Your goal:
Show every line of the material that follows in which the word "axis" occurs.

Stored data:
────────────────────────────────────────

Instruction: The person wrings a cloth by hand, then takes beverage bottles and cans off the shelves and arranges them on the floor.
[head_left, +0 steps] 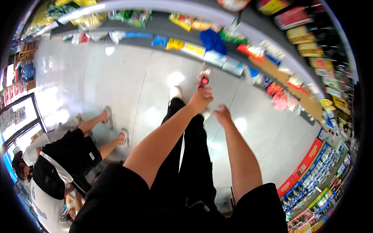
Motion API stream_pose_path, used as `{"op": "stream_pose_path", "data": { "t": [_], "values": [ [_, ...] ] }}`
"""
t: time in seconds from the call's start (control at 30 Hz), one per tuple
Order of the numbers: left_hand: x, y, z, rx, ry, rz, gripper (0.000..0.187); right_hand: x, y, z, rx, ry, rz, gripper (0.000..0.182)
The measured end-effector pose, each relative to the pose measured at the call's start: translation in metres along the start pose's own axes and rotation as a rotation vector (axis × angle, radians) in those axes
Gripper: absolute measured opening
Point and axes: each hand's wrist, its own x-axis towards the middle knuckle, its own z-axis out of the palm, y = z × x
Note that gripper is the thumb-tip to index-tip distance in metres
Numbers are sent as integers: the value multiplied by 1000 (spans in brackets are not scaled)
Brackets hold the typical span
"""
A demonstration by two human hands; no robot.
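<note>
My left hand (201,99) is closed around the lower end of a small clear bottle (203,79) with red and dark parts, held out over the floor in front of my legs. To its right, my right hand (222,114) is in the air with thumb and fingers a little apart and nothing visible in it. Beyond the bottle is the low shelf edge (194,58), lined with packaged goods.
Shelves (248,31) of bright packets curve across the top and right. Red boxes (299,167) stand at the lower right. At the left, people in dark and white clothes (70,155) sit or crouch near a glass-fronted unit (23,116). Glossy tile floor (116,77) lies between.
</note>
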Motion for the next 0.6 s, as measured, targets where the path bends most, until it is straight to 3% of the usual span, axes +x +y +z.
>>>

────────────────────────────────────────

Task response:
The measured end-effector pose, each relative to the pose measured at the call's start: translation in metres along the start pose's own axes and rotation as a rotation vector (axis × angle, radians) in those axes
Point and axes: each hand's wrist, its own x-axis towards the middle knuckle, its own z-axis out of the palm, y = z × x

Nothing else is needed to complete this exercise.